The details of sales, net income, and earned surplus of the instant company from the business year 208 to the business year 2016 are as follows:

[Reasons for Recognition] Each entry of Gap's 13, 18 through 25, Eul's 9, 10, 11 (including each number), and the purport of the whole pleadings

B) Determination

In full view of the following circumstances acknowledged in addition to the above facts and the whole purport of the arguments and evidence, it is reasonable to deem that the plaintiffs' acquisition of the shares of the company of this case through each transaction of this case except the No. 5 of annexed Table 3 was an abnormal reason from a reasonable economic point of view. Thus, it is difficult to deem that there was no justifiable reason in light of the transaction practice in each transaction of this case, and it is difficult to prove that there was no justifiable reason by the defendant.

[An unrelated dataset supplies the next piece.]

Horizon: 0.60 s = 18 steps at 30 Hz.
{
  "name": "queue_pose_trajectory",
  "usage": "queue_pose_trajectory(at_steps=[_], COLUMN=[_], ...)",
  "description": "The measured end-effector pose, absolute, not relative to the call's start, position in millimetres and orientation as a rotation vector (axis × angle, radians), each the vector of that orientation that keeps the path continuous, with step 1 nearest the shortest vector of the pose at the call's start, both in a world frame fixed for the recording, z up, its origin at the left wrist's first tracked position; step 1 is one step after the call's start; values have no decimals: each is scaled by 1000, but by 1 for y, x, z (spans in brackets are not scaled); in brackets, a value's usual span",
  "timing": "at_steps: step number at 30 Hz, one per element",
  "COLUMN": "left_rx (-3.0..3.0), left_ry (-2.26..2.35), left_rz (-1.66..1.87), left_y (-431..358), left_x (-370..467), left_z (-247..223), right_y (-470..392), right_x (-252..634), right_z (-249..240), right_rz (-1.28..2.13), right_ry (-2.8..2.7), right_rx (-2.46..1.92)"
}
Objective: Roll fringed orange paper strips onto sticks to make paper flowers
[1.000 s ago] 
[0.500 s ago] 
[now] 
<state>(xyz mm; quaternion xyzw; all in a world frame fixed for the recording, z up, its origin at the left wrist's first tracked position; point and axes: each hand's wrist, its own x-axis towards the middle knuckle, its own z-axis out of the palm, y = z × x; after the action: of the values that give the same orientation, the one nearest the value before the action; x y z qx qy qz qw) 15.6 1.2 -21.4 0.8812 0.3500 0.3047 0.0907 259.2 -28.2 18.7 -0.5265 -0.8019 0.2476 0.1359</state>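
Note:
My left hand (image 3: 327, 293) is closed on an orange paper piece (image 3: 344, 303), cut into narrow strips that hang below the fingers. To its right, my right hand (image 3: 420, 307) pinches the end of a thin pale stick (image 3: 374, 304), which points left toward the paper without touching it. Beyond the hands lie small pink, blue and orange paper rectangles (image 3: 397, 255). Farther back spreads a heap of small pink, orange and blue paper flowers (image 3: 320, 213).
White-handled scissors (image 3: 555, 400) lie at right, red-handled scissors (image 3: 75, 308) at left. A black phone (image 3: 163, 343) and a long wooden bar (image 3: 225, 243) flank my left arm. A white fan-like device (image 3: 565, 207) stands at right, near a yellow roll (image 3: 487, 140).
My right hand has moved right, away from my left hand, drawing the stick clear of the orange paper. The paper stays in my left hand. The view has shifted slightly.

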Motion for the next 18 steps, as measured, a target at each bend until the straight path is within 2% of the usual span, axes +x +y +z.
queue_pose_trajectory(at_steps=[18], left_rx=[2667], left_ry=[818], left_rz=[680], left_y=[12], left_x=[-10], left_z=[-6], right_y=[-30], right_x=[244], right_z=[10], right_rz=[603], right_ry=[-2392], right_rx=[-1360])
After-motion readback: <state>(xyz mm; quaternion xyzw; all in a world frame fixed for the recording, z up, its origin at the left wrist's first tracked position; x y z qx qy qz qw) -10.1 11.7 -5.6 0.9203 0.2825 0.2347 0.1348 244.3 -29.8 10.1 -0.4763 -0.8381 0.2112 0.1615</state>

Each of the dispositions of this case (excluding the disposition of tax imposition No. 2 of annexed Table 1) different from the above premise,

(1) Article 35(2) of the former Inheritance Tax and Gift Tax Act is a provision to cope with an unlawful act of donation, and where there is an issue as to whether a transaction is applied to a transaction between interested parties who are in conflict with an interest without any reason to allocate profits, it shall not be readily concluded that there is a substantial difference between the price agreed upon by the parties to the transaction (in particular, where the market price is difficult to calculate based on the supplementary evaluation method, it is a constructive concept based on the past performance or property relationship expressed in the financial statement) and the market price.

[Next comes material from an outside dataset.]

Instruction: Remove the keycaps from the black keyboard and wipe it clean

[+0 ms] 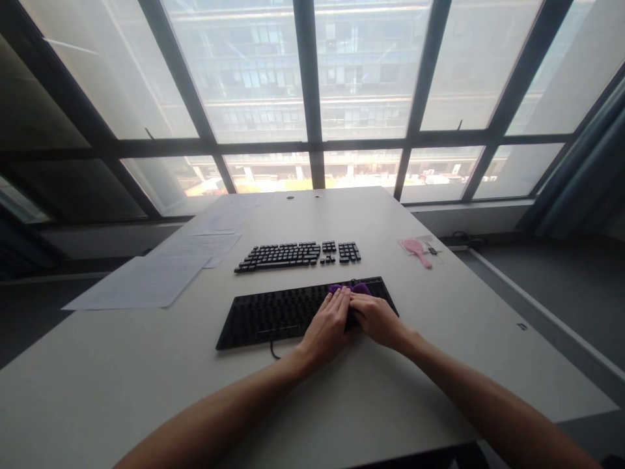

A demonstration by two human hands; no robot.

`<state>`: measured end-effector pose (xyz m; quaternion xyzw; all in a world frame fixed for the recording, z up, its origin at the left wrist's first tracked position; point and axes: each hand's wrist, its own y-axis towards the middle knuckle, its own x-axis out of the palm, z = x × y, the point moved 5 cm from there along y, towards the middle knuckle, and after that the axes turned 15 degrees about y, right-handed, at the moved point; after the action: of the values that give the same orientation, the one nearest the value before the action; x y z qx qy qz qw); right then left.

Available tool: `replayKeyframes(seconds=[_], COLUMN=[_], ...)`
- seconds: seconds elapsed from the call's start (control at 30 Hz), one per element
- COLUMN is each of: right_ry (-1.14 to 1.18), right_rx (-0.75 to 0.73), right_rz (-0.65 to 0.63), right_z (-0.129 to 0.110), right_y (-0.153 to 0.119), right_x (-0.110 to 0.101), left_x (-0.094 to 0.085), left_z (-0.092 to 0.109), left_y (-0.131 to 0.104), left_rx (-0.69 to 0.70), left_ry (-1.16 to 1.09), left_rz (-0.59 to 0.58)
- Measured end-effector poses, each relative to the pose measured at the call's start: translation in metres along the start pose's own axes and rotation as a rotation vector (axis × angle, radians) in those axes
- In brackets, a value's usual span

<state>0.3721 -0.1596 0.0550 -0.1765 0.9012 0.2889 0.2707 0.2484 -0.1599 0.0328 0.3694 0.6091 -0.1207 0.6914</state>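
A black keyboard base (263,311), stripped of its keycaps, lies slightly turned on the white desk in front of me. Toward its right end, a bunched purple cloth (362,288) is pressed against the key switches. My left hand (326,322) comes in from the left, its fingers close together on the cloth's near left part. Beside it, my right hand (379,317) has curled fingers over the same cloth, and the fingertips of both hands meet. Part of the cloth is hidden under the fingers. The removed keycaps (286,254) sit behind the base, arranged in keyboard order.
Printed paper sheets (146,280) overlap on the left side of the desk (146,365). At the right lie a pink brush-like thing (416,249) and a small dark tool (432,249). A cable (273,352) leaves the base's near edge. Large windows stand behind.
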Motion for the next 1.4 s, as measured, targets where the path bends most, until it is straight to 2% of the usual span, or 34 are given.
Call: replayKeyframes(seconds=[0.1,0.27,0.33,0.4,0.5,0.6,0.67,0.73,0.9,1.0,1.1,1.33,1.4], right_ry=[-0.021,-0.054,-0.075,-0.079,-0.091,-0.141,-0.165,-0.163,-0.136,-0.186,-0.211,-0.175,-0.159], right_rx=[0.099,0.157,0.152,0.133,0.103,0.142,0.189,0.224,0.228,0.280,0.348,0.393,0.353], right_rz=[0.133,0.600,0.686,0.619,0.306,0.022,-0.050,-0.065,-0.129,-0.122,-0.042,0.469,0.529], right_z=[0.009,0.026,0.031,0.035,0.041,0.048,0.049,0.044,0.008,-0.005,-0.003,0.023,0.026], right_y=[0.001,-0.007,-0.010,-0.009,-0.003,-0.002,-0.004,-0.005,-0.007,-0.008,-0.009,-0.013,-0.014], right_x=[-0.013,-0.064,-0.077,-0.077,-0.055,-0.032,-0.028,-0.031,-0.038,-0.038,-0.043,-0.092,-0.095], left_x=[-0.003,-0.007,-0.005,-0.004,-0.001,-0.001,-0.003,-0.005,-0.006,-0.008,-0.009,-0.007,-0.006], left_z=[0.000,0.001,0.002,0.003,0.003,0.003,0.003,0.003,0.004,0.004,0.004,0.004,0.004], left_y=[0.001,0.002,0.002,0.003,0.003,0.004,0.003,0.003,0.003,0.004,0.004,0.004,0.004], left_rx=[0.002,0.015,0.034,0.053,0.073,0.081,0.084,0.085,0.065,0.041,0.014,0.053,0.058], left_ry=[-0.005,0.013,0.020,0.023,0.018,0.002,-0.016,-0.029,-0.033,-0.054,-0.075,-0.071,-0.073], left_rz=[0.033,0.055,0.043,0.037,0.032,0.029,0.038,0.050,0.039,0.042,0.053,0.059,0.055])
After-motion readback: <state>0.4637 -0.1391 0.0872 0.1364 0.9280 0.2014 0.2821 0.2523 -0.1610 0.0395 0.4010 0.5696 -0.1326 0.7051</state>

(2) 이 사건 각 거래의 당사자들은 이 사건 회사 설립 또는 유상증자에 참여하여 이 사건 회사를 공종별 책임제 원칙에 따라 동업관계로서 운영하던 사람들이다. 그중 PPP은 배관, FFF는 계장, HHH는 건축 부문의 책임자였다. 이 사건 각 거래는 이러한 동업관계를 청산하는 과정에서 투자금 회수 등을 위하여 이루어진 것으로서, 양도인들이 자신들의 이익을 포기하면서까지 원고들에게 이익을 분여할 만한 아무런 동기를 찾아볼 수 없다(FFF와 HHH의 각 소명서 내용을 살펴보더라도 거래당사자들의 이해관계가 대립되고 있었음을 충분히 확인할 수 있다). 그뿐 아니라 이 사건 각 거래 이후 PPP이 대표이사로서 운영한 NNN, FFF가 대표이사로 운영한 KKK, HHH가 대표이사로서 운영한 QQQ 모두가 이 사건 회사와 경쟁관계에 있게 된 것으로 보인다.

(3) In light of the foregoing transferor’s status, the transferor at the time of each of the instant transactions

Although it appears that each transaction value of the instant company did not fully reflect the objective exchange value of the instant company’s stocks at that time, it appears that the value was determined based on the management status and future anticipated of the instant company. Accordingly, the FF explained that the FF intended to adjust all sites and to execute the business of the instant company and to dispose of the instant company in good faith, and that it was not adequate to dispose of the said company’s business, and that HH considered and transferred the relevant amount of money as necessary. He explained that the H H’s “H was difficult to make it difficult due to a decline in the international oil price, and that it was difficult for the competitor to make it difficult for the competitor to make it difficult for the competitor to make it difficult for the competitor to purchase the shares, and that it was also difficult for the competitor to make it difficult for the competitor to do so. In fact, it appears that the sales of each of the instant company after the decline in around 2014 (Evidence No. 11-4), FF, and H appears to be the sales of each of the instant companies.

3. Conclusion

Thus, the plaintiff BB's claim shall be accepted within the scope of the above recognition, and the remaining claims shall be dismissed as without merit, and the remaining claims of the plaintiffs shall be accepted as reasonable. Since the judgment of the first instance is unfair with some different conclusions, the part of the appeal by the plaintiff BB and the remaining appeals by the plaintiffs shall be accepted, and the judgment of the first instance shall be modified as per Disposition.